A consciência do álcool se desenvolve precocemente e contribui para a formação de expectativas de álcool. Em um estudo, crianças tão jovens quanto a idade da 3 – 5 que foram mostradas uma foto de adultos bebendo uma bebida, muitas vezes adivinharam que os adultos estavam consumindo álcool. Aquelas crianças que assumiram os adultos na foto estavam bebendo álcool eram mais propensos a beber 9 anos depois (Donovan et al. 2004). Outros estudos indicam que, pela idade 9 ou 10, a maioria das crianças formou expectativas em torno do uso de álcool, que geralmente são negativas (Dunn e Goldman 1996, 1998, 2000; Kraus et al. 1994; Miller et al. 1990). Estudos com crianças um pouco mais velhas mostraram que eles tendem a endossar expectativas mais positivas (Dunn e Goldman 1996, 1998; Kraus et al. 1994; Miller et al. 1990). Além disso, vários estudos mostraram uma correlação entre as expectativas sobre o álcool no início da adolescência e os comportamentos atuais e futuros de beber (Christiansen et al. 1989; Goldberg et al. 2002; Smith 1994; Smith et al. 1995).

Múltiplos fatores moldam as expectativas dos adolescentes, incluindo história familiar de alcoolismo, níveis de consumo dos pais, experiências precoces com álcool, percepções do consumo de bebidas alcoólicas, estereótipos percebidos de consumidores adolescentes típicos (atleta, estudante popular, solitário, delinqüente etc.). e a experiência prévia de consumo de um indivíduo (Oullette et al. 1999; Smith 1994). Pesquisas com pré-adolescentes indicam que suas expectativas podem ser modificadas através de intervenções focadas (Cruz e Dunn 2003; Kraus et al. 1994). Fatores de personalidade também influenciam a formação de expectativas de alto risco (Anderson et al. 2003; McCarthy et al. 2001a,b; Smith e Anderson 2001; Smith et al. 2006).

Conclusão

O período entre as idades 10 e 15 é caracterizado por mudanças dramáticas nos contextos físico, educacional e relacional do adolescente, bem como nos processos biológicos, cognitivos, emocionais e sociais. Durante este período de desenvolvimento, a criança torna-se adolescente, transita do ensino fundamental ao ensino médio e ao ensino médio, e é mais provável que tenha iniciado o uso de álcool. Este artigo revisou alguns dos principais processos e mecanismos de desenvolvimento nesse grupo etário, no que se refere ao uso de álcool, incluindo pares, família, expectativas, fatores de risco e proteção específicos e inespecíficos, e os efeitos do uso de álcool no desenvolvimento do adolescente. O seguinte artigo de Brown et al. examina o período entre a idade 16 e 20, quando o consumo de álcool atinge o pico e o adolescente se aproxima da idade adulta.
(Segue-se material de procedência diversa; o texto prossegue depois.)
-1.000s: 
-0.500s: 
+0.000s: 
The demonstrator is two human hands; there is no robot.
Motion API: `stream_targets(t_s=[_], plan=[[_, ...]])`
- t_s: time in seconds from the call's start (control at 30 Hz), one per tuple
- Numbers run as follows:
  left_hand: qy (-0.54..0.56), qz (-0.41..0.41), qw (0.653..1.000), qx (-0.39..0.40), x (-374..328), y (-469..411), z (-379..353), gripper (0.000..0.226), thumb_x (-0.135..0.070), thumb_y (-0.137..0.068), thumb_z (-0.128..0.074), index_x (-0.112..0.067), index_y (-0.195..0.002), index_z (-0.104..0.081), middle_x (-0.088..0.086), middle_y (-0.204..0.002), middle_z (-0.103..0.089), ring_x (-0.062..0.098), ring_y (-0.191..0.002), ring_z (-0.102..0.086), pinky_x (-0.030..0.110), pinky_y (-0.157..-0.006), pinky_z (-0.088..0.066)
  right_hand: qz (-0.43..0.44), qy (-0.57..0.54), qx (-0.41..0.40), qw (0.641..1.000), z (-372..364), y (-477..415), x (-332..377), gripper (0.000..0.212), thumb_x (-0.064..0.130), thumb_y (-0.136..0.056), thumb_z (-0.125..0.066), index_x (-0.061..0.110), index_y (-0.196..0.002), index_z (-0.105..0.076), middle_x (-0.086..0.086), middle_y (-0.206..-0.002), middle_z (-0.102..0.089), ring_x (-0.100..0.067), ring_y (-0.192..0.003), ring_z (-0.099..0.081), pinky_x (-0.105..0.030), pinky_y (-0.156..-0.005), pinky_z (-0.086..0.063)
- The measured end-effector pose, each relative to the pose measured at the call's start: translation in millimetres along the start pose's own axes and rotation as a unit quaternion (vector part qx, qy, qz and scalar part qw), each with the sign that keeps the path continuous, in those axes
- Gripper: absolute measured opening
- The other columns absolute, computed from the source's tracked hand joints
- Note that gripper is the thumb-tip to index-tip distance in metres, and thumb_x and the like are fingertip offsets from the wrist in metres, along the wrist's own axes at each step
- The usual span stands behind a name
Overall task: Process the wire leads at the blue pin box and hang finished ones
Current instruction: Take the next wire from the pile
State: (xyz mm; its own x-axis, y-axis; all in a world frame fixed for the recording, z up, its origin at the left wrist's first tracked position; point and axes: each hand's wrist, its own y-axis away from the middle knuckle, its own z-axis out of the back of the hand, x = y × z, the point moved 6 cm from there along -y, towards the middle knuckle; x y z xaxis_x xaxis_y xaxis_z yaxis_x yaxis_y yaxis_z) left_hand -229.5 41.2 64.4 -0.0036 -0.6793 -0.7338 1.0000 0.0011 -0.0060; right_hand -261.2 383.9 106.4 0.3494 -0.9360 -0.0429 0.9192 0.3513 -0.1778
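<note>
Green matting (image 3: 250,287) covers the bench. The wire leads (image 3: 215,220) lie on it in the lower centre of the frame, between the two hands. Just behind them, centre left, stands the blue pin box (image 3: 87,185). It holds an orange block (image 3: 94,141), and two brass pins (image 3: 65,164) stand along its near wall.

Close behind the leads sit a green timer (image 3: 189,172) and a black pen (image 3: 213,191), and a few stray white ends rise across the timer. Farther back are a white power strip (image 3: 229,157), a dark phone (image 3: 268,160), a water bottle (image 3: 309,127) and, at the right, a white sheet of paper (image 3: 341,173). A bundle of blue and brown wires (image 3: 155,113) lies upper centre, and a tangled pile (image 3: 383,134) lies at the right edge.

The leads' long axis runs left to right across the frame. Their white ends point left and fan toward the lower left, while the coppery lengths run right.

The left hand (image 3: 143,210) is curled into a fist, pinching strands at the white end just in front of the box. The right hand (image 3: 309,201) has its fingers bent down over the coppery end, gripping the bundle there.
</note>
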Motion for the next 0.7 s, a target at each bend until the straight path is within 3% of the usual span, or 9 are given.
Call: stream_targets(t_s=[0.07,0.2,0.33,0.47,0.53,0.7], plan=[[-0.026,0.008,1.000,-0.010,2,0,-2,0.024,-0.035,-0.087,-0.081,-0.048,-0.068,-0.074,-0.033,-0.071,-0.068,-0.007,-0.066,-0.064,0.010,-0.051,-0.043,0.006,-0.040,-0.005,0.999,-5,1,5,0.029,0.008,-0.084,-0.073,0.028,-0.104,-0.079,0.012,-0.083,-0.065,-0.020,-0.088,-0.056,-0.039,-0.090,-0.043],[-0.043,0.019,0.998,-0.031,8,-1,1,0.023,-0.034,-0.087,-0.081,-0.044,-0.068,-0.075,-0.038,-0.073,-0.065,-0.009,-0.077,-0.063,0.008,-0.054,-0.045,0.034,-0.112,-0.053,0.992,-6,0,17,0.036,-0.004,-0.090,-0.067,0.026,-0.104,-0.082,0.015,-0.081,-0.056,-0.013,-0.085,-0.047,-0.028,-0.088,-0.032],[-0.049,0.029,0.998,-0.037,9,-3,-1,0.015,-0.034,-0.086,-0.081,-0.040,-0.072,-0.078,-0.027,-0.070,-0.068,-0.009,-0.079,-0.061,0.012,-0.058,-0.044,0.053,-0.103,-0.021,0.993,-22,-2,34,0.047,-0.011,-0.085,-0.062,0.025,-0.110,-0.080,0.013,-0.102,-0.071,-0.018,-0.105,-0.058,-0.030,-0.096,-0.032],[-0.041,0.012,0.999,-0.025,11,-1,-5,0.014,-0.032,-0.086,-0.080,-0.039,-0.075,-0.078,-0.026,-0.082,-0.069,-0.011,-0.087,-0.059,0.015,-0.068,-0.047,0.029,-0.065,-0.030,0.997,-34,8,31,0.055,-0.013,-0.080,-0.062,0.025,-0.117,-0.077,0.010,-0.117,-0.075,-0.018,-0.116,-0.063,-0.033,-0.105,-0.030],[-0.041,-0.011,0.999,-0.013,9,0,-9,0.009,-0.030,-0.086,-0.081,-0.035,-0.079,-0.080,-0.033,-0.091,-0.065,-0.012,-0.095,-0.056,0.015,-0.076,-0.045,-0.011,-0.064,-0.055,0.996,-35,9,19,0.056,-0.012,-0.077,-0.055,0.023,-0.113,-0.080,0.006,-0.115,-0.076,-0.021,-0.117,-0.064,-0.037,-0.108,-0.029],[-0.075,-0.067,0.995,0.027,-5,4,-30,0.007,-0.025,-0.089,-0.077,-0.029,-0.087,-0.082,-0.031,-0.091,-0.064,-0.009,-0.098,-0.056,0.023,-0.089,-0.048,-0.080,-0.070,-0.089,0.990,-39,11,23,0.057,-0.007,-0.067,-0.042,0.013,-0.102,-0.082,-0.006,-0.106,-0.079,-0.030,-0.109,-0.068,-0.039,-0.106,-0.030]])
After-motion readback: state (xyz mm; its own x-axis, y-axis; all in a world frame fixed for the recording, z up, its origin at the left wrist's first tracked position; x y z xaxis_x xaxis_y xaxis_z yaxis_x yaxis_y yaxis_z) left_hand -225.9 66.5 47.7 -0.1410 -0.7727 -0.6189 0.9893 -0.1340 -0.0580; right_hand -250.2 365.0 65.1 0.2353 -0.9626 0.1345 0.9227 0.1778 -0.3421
“Estudos indicam que o início precoce da bebida está associado a problemas posteriores com o álcool, incluindo dependência e abuso de outras substâncias.”

Notas de rodapé

Divulgação Financeira Os autores declaram não ter interesses financeiros concorrentes.

Informações contribuinte

Michael Windle, Departamento de Ciências Comportamentais e Educação em Saúde, Emory University, Atlanta, Georgia.

Linda P. Spear, Departamento de Psicologia, Universidade de Binghamton, Universidade Estadual de Nova York, Binghamton, Nova York.
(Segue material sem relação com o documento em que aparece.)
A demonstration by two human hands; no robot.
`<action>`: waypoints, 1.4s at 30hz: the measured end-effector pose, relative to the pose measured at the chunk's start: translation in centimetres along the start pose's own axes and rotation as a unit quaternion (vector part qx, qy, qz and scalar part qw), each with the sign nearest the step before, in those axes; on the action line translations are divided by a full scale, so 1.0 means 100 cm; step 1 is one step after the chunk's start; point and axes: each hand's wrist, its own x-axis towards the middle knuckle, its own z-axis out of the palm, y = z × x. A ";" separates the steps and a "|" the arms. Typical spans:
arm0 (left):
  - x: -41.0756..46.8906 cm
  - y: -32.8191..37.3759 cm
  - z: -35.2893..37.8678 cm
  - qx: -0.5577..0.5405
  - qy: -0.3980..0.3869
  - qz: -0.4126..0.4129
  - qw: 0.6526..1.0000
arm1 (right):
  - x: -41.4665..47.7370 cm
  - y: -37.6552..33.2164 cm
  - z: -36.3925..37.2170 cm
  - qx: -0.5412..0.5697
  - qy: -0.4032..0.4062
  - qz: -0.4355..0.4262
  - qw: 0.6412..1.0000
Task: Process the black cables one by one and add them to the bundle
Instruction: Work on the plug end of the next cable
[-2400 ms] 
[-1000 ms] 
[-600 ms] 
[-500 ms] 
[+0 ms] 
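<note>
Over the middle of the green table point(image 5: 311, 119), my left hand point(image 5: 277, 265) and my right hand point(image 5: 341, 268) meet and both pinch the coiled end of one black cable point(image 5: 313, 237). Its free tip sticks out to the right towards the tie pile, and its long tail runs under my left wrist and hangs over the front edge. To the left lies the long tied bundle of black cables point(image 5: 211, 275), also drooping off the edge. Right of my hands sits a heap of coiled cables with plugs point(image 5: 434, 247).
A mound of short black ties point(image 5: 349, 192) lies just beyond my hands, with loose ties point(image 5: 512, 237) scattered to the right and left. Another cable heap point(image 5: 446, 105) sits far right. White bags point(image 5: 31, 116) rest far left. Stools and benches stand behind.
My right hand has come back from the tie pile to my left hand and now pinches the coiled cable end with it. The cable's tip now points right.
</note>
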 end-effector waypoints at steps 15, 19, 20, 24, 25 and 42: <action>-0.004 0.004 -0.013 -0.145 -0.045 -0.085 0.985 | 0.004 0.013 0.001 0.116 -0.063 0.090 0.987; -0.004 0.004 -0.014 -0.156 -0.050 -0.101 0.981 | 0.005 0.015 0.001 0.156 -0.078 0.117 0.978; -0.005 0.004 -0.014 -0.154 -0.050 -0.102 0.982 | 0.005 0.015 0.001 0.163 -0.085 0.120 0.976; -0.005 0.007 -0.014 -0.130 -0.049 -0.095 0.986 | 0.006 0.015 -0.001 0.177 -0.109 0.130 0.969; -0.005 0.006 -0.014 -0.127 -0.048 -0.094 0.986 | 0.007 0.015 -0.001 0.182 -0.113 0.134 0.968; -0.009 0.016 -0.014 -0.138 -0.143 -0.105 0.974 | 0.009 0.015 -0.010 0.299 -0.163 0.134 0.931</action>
Andrew J. Fuligni, Departamento de Psicologia, Universidade da Califórnia, Los Angeles, Califórnia.

Adrian Angold, Departamento de Psiquiatria e Ciências do Comportamento, Duke University, Durham, Carolina do Norte.

Jane D. Brown, Escola de Jornalismo e Comunicação de Massa, Universidade da Carolina do Norte em Chapel Hill, Chapel Hill, Carolina do Norte.
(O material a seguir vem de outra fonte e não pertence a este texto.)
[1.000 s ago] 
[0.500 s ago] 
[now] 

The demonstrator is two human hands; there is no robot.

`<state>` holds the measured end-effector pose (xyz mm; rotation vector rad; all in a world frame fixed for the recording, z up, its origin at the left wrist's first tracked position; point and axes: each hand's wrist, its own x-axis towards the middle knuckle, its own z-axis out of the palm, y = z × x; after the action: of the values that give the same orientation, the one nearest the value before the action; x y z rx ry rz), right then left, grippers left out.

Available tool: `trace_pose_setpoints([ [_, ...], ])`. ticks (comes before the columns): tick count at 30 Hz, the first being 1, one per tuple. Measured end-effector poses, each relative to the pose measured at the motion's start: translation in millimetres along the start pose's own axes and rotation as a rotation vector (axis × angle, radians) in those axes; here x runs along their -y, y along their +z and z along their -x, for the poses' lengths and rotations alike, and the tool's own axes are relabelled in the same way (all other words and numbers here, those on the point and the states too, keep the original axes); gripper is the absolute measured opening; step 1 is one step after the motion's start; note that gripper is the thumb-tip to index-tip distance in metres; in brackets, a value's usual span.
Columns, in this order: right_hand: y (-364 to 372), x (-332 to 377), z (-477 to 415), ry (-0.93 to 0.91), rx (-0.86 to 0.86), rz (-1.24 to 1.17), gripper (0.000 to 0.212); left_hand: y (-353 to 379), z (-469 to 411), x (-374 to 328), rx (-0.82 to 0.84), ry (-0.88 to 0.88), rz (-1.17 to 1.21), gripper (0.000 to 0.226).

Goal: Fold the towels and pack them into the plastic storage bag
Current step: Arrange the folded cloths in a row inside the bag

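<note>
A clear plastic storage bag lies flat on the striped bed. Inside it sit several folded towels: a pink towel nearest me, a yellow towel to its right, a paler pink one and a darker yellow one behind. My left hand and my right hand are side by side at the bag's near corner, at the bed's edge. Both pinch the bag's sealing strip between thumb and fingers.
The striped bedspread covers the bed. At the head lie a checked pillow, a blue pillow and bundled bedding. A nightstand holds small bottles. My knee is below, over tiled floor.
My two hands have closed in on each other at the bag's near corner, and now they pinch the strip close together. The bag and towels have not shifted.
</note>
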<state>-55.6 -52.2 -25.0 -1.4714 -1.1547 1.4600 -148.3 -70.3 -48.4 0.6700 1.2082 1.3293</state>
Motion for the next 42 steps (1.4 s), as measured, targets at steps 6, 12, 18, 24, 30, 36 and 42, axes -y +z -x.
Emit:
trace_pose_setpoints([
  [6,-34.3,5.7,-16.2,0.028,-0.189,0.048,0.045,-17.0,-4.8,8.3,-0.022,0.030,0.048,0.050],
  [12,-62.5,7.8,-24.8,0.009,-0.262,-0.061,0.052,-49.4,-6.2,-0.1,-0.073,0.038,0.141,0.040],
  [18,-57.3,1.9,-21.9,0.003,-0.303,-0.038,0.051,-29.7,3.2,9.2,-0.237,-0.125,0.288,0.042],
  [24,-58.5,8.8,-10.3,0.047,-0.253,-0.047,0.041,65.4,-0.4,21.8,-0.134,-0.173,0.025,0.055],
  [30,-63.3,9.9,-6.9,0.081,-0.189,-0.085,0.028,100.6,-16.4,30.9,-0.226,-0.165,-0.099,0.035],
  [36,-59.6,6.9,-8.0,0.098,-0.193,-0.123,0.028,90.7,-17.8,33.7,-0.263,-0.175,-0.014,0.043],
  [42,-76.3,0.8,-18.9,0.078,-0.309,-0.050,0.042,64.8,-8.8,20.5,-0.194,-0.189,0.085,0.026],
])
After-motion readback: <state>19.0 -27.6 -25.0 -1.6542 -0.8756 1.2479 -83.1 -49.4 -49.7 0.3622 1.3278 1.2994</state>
Daniel Pine, Desenvolvimento e Neurociência Afetiva na Filial de Psiquiatria Infantil, Instituto Nacional de Saúde Mental, Bethesda, Maryland.

Greg T. Smith, Departamento de Psicologia, Universidade de Kentucky, Lexington, Kentucky.

Jay Giedd, Imagiologia do cérebro na Filial de Psiquiatria Infantil, Instituto Nacional de Saúde Mental, Bethesda, Maryland.

Ronald E. Dahl, Departamentos de Psiquiatria e Pediatria, Universidade de Pittsburgh, Pittsburgh, Pensilvânia.